# Assignment
From the line holding "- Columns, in" through the line holding "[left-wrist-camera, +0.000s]" below, write out every line exactly; include both of those lines and drop the pictures.

· · ·

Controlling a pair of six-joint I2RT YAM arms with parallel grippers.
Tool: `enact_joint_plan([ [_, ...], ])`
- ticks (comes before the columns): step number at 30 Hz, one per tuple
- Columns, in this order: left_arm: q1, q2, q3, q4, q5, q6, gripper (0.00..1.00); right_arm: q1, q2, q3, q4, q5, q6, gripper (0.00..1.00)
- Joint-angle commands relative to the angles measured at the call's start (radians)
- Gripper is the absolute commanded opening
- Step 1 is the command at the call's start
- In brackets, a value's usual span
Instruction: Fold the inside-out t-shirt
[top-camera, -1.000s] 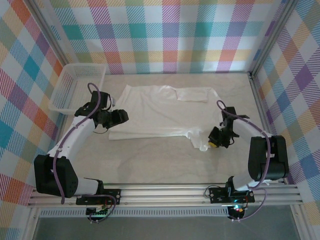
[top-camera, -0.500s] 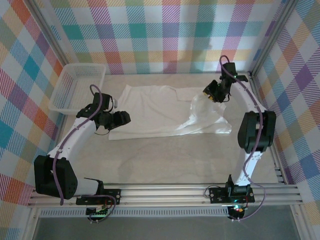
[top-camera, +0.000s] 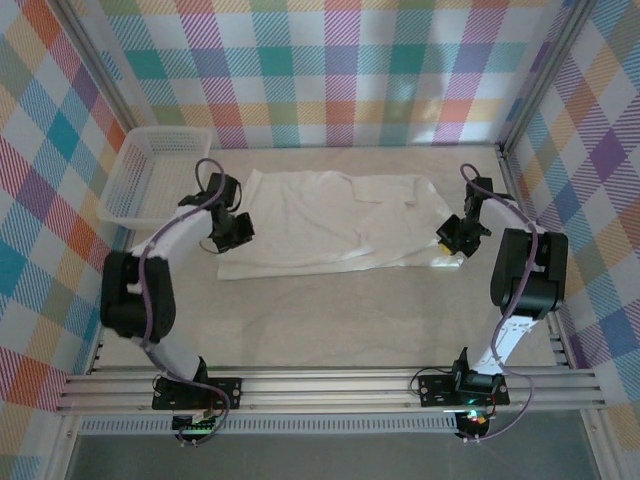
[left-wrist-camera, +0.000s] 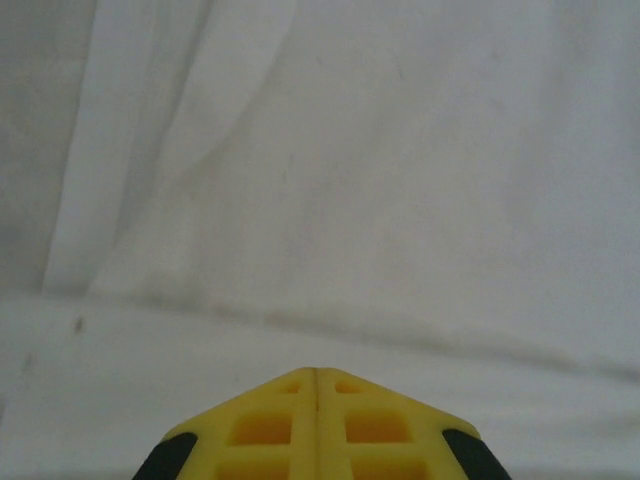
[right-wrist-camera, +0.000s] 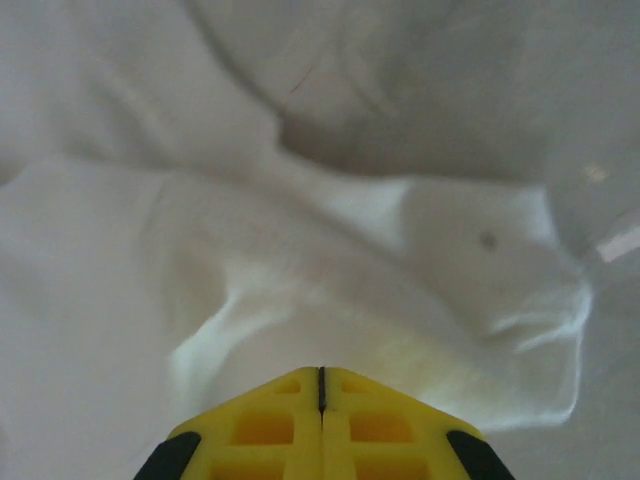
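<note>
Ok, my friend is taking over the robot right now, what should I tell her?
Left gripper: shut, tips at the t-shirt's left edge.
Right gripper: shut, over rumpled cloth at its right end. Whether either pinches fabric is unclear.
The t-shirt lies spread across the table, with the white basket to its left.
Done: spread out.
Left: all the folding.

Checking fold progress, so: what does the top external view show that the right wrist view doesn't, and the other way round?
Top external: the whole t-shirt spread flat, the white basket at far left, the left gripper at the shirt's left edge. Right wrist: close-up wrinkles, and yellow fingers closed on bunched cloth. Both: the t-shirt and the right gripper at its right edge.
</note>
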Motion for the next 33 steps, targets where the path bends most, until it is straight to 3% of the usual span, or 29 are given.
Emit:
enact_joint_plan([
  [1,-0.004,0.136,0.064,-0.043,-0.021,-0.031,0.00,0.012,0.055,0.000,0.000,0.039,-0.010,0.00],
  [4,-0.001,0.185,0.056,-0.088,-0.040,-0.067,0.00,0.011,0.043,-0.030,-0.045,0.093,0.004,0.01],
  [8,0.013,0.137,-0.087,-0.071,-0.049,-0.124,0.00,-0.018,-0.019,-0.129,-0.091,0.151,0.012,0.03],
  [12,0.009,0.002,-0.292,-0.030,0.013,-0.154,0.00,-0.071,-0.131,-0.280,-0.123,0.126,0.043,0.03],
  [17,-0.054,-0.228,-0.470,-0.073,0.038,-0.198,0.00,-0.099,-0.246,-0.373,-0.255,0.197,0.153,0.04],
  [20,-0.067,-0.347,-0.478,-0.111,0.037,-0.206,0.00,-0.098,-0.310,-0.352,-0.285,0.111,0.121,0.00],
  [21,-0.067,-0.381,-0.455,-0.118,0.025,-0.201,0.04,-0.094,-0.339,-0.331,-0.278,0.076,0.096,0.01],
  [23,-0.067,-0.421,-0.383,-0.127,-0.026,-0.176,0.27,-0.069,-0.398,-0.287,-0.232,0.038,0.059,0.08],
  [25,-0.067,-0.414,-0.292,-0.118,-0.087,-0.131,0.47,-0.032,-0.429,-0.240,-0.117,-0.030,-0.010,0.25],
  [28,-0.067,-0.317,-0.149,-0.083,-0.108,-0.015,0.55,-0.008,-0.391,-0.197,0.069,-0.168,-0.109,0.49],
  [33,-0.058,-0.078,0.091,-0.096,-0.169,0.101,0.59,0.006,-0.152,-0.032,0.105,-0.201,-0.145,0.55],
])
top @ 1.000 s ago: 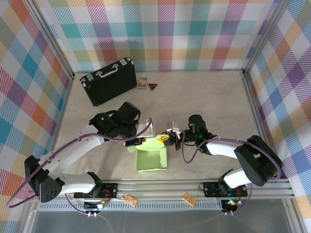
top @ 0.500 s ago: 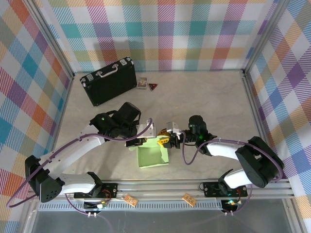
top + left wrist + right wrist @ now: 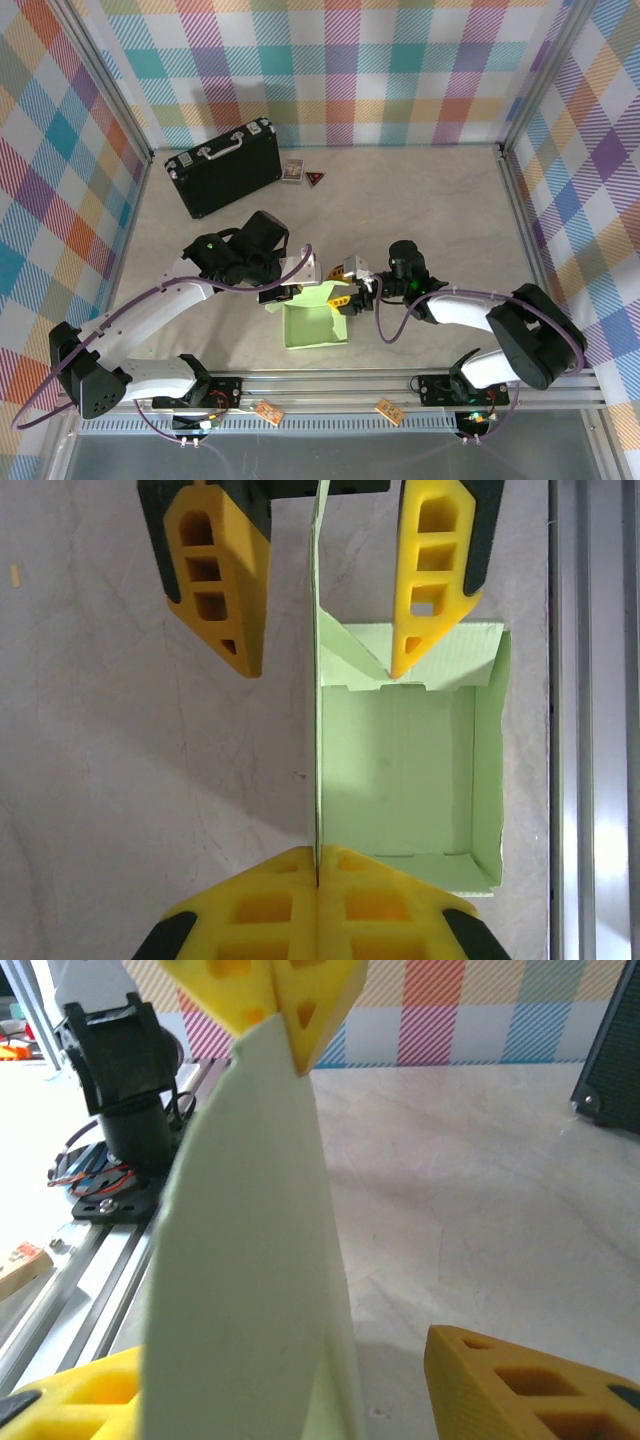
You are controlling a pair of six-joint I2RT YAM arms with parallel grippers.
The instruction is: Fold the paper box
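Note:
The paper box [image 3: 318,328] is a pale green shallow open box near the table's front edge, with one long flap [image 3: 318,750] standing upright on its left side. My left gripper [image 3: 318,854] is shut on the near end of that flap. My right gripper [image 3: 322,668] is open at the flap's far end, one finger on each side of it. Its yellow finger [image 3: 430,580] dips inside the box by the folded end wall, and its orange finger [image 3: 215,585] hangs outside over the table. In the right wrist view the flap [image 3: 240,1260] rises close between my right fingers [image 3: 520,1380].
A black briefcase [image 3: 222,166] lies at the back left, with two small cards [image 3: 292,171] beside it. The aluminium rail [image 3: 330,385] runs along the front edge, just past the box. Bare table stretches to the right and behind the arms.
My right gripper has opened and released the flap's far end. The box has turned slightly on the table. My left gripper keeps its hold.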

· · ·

# Solution for this problem
- Columns, in this order: left_arm: q1, q2, q3, q4, q5, q6, gripper (0.00..1.00); right_arm: q1, q2, q3, q4, q5, q6, gripper (0.00..1.00)
- Joint-angle commands relative to the angles measured at the call's start (radians)
- Gripper is the absolute commanded opening
- Step 1 is the command at the call's start
- In brackets, a value's usual span
Instruction: Fold the inside-out t-shirt
[top-camera, -1.000s] 
[top-camera, -0.500s] 
[top-camera, +0.000s] 
[left-wrist-camera, +0.000s] 

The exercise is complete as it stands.